Dr. P prepped my left hand for the IV, but could not get the IV in. It hurt like hell because he was putting it in a different spot than I had had one put in before. I told him to try again at a different site and the second time was the charm. Rather than admitting his mistake, he looked at me and said, “I couldn’t get it in the first time because you’re too fat.” I was shocked and royally pissed off. At that point, I was fervently hoping he was good in the operating room, because I didn’t trust him as a person.
Finally, it was time to go into the operating room. With the help of one of the nurses, I padded down the hall, walked in, and got up on the table. At that moment, the weight of what was happening hit me and the tears came again. I was instructed to turn on my left side so the needle for the spinal block could be put in my back. I reached out and squeezed a nurse’s hand. Then I was off to dream land. When I woke up, I was in on my back semi spread-eagled, my crotch bandaged. For the next few days, I ate, slept, surfed the internet, and watched television that way.
Finally, the day came when I could finally see what I had yearned for for so long. Dr. P came into my room and pulled off the bandages. Next, he pulled out the packing from my vagina, the strangest feeling I have ever had. I asked the nurse for a mirror.
What the mirror revealed to me was amazing. Yes, the labia were black and blue, but it didn’t matter. I finally had what I had dreamed about for a long time. My vagina. My vagina. I had conquered Everest and was on top of the world. The view was incredible.

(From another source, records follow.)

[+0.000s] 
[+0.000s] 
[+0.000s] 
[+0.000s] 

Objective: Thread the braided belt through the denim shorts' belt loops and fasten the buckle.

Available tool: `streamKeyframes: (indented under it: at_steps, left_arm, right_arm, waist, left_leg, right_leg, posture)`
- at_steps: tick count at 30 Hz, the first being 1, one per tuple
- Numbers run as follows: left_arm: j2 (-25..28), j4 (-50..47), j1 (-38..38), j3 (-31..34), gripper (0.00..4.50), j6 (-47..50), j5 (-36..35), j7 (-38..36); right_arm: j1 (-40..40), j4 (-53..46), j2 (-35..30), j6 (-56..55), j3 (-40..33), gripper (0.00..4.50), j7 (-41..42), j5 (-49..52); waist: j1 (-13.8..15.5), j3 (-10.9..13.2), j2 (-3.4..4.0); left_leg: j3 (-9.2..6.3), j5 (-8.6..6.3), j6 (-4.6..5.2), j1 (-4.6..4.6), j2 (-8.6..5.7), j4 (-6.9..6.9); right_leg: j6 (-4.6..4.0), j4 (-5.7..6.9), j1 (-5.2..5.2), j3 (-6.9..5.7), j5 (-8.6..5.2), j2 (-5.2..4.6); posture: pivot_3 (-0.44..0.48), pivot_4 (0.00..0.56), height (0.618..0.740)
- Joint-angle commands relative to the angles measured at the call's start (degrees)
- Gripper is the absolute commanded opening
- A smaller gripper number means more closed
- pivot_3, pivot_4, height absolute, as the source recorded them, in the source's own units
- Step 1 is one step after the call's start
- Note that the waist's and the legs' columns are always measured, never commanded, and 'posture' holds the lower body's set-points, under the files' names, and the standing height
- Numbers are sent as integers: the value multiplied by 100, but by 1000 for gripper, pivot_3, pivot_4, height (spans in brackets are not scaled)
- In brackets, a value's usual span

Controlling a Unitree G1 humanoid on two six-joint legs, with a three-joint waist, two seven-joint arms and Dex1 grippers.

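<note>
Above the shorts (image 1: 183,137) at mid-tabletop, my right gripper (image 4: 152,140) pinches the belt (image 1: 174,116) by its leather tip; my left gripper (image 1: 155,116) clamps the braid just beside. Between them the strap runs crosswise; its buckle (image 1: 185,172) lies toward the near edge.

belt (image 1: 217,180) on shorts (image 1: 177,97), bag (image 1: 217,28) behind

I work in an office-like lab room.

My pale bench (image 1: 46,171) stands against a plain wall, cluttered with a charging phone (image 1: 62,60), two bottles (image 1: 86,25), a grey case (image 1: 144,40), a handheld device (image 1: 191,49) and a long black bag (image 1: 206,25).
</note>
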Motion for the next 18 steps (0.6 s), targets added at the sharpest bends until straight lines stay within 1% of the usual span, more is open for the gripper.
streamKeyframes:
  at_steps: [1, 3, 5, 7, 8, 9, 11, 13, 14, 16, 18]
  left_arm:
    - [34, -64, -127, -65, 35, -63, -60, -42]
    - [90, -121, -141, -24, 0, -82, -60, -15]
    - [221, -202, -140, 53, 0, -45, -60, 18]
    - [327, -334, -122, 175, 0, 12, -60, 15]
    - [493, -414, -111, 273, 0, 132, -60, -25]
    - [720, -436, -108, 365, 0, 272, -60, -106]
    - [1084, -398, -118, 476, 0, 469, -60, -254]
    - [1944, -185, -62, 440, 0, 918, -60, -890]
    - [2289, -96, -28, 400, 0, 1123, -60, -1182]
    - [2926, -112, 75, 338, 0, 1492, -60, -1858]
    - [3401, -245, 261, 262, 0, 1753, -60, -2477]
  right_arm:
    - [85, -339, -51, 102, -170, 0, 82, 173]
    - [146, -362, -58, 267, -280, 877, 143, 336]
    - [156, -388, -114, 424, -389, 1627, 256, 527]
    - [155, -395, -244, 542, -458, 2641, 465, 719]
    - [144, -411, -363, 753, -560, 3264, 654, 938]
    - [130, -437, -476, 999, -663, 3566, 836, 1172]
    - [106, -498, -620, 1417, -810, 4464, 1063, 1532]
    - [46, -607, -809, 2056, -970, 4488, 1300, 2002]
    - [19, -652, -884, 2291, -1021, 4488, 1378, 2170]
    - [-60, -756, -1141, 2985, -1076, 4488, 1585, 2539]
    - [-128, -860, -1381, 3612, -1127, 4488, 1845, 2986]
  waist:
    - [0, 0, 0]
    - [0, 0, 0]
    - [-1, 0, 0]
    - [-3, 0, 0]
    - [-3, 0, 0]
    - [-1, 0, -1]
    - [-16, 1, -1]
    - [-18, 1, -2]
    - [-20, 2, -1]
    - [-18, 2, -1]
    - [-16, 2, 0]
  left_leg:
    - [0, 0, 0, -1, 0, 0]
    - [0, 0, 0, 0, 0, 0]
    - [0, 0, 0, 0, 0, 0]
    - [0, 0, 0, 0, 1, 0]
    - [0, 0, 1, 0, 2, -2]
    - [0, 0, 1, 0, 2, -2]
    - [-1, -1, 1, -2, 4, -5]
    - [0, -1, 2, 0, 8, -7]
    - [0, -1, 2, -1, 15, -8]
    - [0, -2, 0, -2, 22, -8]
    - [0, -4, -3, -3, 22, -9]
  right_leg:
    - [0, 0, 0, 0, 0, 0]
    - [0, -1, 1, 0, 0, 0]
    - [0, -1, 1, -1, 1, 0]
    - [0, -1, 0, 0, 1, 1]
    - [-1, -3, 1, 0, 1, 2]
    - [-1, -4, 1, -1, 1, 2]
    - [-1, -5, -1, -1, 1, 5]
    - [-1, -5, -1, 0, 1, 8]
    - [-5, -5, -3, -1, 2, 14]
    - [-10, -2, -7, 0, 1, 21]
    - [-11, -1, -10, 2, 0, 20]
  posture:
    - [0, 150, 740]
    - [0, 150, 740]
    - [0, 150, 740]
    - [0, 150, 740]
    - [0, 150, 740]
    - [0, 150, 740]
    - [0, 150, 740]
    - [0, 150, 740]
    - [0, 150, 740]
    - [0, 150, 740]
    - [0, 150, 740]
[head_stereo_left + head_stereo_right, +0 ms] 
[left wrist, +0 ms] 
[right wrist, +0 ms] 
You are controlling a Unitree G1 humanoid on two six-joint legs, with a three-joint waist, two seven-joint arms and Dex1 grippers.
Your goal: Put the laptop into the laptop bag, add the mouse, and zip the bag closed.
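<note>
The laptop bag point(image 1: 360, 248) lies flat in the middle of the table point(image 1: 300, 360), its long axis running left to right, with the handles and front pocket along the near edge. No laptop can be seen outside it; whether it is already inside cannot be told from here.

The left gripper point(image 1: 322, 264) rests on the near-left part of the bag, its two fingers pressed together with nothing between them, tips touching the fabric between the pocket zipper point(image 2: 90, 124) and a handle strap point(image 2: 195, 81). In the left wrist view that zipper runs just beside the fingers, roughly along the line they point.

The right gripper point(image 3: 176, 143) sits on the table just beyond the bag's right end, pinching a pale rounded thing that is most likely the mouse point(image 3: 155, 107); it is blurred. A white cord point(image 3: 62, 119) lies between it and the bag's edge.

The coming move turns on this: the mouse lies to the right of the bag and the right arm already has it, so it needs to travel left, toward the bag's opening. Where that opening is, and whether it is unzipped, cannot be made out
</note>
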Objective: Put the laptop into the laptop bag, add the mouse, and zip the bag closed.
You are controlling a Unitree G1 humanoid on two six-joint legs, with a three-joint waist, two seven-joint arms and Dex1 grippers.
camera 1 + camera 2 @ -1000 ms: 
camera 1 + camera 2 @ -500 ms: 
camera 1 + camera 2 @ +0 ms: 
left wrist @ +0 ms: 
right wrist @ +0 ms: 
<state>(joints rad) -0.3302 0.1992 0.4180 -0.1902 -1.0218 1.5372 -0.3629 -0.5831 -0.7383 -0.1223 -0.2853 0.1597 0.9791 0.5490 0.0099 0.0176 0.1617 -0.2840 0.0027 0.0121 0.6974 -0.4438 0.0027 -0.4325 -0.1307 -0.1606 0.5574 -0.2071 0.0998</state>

Since I had been at the top, the only thing to do next was to make the long trip back down to the next chapter of my life. As recovery began, I didn’t expect my surgery to fix all of my problems, it just fixed the biggest. Now I could simply live my life.
Now, almost three years later, I am still in graduate school studying personality, religion, and culture. Since my transition, I have also made another huge transition; after twenty-two years of being a Christian, I became a Jew in August of 2012. That’s a story in of itself. Despite the bumps and potholes in the road I’ve been on, life is great. Thinking about what I would have missed out had I succeeded in killing myself nearly six years ago, I’m in utter amazement.